本发明实施例公开了一种人类唾液中C型反应性蛋白彩色成像的方法,所述方法包括以下步骤:步骤1、制备PORT芯片,用于产生等离光子谐振耦合效应的设备;步骤2、将PORT芯片覆盖CRP抗体,用来特异性检测CRP蛋白的量;步骤3、配制CRP浓度标准样品,用于测量样品中的CRP浓度;步骤4、采用等离‑光子谐振技术及光敏传感的方法检测CRP标准样品浓度;将PORT芯片固定在光学显微镜中,然后将100μl在CRP浓度标准样品溶液滴到PORT芯片,通过光学显微镜观察;以全波段LED光源、离光子谐振耦合芯片传感器件以及和光学显微镜链接的数码相机组成的图像采集系统;步骤5、采集到的图像通过PC端ImageJ软件分析红色通道的透光率变化来定量分析待测唾液中的CRP浓度。

Description

一种人类唾液中C型反应性蛋白彩色成像的方法及装置
技术领域
本发明实施例涉及检测技术领域,具体涉及一种人类唾液中C型反应性蛋白彩色成像的方法及装置。
背景技术
CRP是机体受到微生物入侵或组织损伤等炎症性刺激时肝细胞合成的急性相蛋白,CRP蛋白是感染或炎症的早期血液信号,可作为多种疾病的生物标记。健康受试者体内血清CRP正常水平低于5μg/ml,其浓度在外来抗原出现几个小时后显著提高,随后48小时内甚至高可达300μg/ml 2。

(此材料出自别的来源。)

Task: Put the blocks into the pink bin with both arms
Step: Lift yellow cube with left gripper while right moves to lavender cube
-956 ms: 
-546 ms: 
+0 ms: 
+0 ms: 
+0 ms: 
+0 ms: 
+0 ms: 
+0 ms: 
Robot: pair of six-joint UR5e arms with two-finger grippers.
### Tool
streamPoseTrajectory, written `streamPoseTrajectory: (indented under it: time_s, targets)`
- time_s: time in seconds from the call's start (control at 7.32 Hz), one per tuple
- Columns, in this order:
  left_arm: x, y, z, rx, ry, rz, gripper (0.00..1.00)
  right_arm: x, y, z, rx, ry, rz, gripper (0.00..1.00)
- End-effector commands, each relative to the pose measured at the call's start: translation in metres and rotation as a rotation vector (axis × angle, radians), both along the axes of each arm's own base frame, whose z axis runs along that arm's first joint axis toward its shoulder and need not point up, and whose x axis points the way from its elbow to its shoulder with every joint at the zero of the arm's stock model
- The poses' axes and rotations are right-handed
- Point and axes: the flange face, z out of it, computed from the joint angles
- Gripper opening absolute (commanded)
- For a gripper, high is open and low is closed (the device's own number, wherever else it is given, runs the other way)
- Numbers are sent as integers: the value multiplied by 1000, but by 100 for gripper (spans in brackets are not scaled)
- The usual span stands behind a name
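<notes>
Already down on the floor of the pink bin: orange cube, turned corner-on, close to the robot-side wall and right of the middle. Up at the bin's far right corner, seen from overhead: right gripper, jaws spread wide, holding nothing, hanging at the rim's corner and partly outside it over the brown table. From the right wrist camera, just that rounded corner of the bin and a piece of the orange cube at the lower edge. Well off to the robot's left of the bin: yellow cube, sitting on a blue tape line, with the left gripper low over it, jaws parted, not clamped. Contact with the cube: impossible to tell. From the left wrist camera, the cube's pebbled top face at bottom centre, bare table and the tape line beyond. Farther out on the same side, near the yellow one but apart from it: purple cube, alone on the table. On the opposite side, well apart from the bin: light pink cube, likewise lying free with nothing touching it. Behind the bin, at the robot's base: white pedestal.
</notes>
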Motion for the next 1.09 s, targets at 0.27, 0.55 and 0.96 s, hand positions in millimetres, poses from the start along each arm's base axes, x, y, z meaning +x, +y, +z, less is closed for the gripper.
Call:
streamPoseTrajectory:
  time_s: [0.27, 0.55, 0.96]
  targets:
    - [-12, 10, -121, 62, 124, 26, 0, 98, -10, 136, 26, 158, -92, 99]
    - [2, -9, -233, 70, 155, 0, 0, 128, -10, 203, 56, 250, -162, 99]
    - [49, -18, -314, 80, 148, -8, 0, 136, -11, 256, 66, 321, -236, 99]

目前,血液检测CRP已广泛应用于各种疾病和机能失调的临床决策。但是采血检测是一种侵入性手段程序,必须由技术熟练的专业人员操作,有时甚至需要静脉穿刺。后续检测部分也离不开实验室设备和高昂的成本。
唾液检测是一种非侵入性无痛方法,可作为替代性方法对较大量样本的CRP进行评估。但是唾液中CRP浓度较血液中低,但是,现有的检测方式检测成本高,显示不够直观。
发明内容
为此,本发明实施例提供一种人类唾液中C型反应性蛋白彩色成像的方法及装置,以解决现有技术中CRP检测成本较高的问题。
为了实现上述目的,本发明实施例提供如下技术方案:
一种人类唾液中C型反应性蛋白彩色成像的方法,所述方法包括以下步骤:步骤1、制备PORT芯片,用于产生等离光子谐振耦合效应的设备;步骤2、将PORT芯片覆盖CRP抗体,用来特异性检测CRP蛋白的量;步骤3、配制CRP浓度标准样品,用于测量样品中的CRP浓度;步骤4、采用等离-光子谐振技术及光敏传感的方法检测CRP标准样品浓度;将PORT芯片固定在光学显微镜中,然后将100μl在CRP浓度标准样品溶液滴到PORT芯片,通过光学显微镜观察;以全波段LED光源、离光子谐振耦合芯片传感器件以及和光学显微镜链接的数码相机组成的图像采集系统;步骤5、采集到的图像通过PC端ImageJ软件分析红色通道的透光率变化来定量分析待测唾液中的CRP浓度。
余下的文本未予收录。